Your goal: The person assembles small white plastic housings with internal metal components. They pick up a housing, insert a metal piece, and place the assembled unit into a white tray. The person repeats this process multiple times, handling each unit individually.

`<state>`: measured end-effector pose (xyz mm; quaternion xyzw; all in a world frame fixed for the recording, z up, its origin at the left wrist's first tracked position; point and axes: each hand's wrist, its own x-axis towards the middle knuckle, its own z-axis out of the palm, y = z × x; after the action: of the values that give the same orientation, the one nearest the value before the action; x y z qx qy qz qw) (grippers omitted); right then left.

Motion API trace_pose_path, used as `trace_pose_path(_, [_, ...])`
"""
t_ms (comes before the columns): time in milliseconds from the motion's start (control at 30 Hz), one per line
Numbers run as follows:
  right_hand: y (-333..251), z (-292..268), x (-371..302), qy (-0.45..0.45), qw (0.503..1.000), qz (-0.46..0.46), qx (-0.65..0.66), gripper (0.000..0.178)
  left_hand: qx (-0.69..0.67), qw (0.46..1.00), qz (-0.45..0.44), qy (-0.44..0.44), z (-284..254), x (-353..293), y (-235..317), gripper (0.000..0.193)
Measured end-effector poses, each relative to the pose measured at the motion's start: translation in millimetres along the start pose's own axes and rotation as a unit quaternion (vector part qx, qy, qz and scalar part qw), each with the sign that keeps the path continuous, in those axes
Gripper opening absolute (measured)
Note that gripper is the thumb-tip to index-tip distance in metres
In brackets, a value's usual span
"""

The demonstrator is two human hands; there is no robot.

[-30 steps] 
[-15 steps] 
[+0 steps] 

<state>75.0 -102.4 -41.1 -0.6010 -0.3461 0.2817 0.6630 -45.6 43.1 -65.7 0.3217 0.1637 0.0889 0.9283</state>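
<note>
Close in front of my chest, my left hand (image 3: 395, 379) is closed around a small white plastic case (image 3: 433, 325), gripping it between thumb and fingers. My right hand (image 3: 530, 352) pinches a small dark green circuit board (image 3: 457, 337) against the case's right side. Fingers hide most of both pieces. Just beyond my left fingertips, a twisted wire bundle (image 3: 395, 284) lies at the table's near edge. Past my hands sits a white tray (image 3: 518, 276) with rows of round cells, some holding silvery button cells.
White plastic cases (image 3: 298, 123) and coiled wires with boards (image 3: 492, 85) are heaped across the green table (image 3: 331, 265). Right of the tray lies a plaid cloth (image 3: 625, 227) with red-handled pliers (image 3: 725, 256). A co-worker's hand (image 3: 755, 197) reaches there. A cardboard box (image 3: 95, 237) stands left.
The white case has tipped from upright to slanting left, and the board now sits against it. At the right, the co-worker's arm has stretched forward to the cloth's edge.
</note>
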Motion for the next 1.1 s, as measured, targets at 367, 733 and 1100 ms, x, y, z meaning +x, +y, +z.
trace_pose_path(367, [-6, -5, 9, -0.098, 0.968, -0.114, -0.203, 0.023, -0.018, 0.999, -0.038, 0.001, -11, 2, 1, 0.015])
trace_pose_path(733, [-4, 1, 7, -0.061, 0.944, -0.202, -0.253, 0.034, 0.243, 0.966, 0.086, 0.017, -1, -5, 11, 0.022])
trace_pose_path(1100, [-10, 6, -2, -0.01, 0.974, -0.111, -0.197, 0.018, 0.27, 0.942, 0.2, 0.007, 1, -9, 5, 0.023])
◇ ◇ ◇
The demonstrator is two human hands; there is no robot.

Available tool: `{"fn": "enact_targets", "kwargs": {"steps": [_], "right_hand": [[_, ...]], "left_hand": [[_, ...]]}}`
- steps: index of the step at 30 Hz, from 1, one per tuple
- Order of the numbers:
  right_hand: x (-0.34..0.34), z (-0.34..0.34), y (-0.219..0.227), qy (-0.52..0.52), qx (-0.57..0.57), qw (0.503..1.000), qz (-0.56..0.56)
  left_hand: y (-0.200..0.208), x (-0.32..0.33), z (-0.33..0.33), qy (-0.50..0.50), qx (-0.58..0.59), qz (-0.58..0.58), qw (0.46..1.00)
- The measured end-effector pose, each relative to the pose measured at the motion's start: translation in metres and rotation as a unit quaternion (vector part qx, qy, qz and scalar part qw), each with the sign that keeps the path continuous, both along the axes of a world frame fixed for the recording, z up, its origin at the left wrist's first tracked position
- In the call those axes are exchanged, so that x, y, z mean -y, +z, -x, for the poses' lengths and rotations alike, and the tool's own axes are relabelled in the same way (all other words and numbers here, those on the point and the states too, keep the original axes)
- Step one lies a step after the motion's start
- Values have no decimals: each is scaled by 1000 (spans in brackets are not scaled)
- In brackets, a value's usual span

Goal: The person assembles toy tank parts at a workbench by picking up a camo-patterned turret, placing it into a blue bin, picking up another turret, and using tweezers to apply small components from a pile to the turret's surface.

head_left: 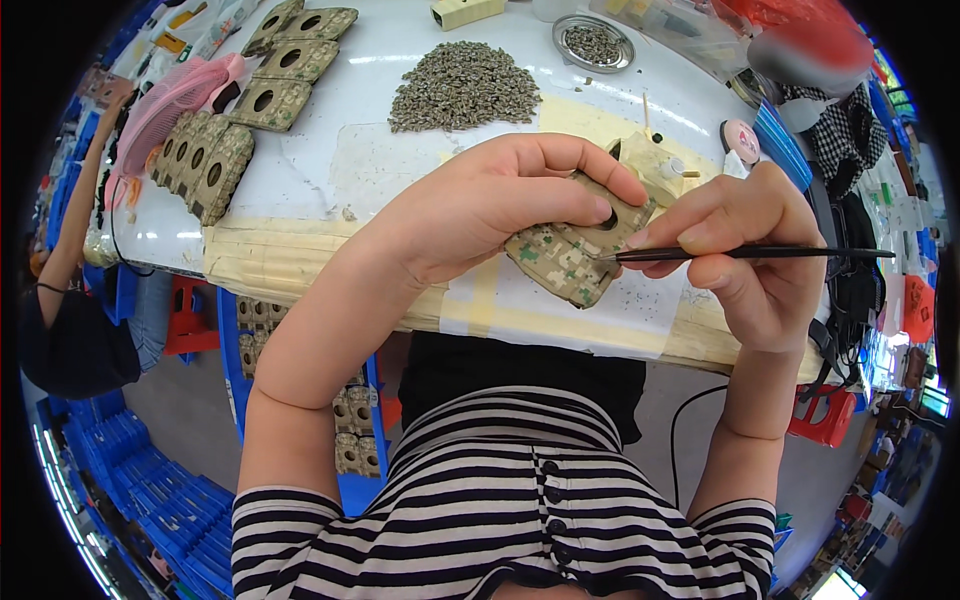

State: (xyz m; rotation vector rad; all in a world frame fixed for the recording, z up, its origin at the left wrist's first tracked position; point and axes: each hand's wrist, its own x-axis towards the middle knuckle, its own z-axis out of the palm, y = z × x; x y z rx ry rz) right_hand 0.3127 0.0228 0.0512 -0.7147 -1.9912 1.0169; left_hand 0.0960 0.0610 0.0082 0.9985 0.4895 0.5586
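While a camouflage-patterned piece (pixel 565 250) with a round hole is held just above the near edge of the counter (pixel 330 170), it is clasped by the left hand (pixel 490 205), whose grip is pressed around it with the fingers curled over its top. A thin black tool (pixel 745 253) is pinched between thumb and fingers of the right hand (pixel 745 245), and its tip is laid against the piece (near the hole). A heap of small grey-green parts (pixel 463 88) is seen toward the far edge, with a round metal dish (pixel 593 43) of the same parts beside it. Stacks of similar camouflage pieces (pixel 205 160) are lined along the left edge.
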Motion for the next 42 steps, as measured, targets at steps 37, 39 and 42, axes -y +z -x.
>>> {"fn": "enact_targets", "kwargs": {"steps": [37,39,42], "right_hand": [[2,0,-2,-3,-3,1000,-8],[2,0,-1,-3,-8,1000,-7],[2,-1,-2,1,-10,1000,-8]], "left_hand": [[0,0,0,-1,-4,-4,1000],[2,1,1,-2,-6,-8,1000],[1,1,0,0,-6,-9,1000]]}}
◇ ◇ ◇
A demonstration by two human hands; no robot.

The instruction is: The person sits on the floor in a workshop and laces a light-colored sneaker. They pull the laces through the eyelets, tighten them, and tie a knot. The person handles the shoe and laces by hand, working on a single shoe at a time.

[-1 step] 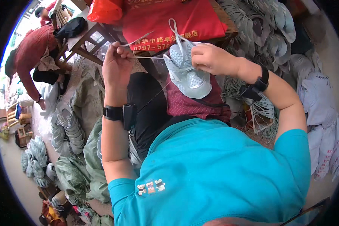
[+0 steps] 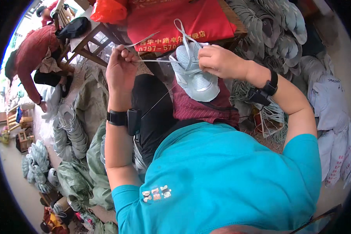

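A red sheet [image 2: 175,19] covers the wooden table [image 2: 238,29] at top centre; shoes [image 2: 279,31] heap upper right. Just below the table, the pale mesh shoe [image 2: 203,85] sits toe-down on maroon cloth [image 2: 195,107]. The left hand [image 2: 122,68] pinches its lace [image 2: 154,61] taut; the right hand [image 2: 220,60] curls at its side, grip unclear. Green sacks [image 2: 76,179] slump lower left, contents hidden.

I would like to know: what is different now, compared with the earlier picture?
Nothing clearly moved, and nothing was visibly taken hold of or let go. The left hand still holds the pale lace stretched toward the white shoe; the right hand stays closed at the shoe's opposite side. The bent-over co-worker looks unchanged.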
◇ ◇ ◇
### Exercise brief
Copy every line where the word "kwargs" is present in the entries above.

### Response to the exercise
Available tool: `{"fn": "enact_targets", "kwargs": {"steps": [_], "right_hand": [[_, ...]], "left_hand": [[_, ...]]}}`
>>> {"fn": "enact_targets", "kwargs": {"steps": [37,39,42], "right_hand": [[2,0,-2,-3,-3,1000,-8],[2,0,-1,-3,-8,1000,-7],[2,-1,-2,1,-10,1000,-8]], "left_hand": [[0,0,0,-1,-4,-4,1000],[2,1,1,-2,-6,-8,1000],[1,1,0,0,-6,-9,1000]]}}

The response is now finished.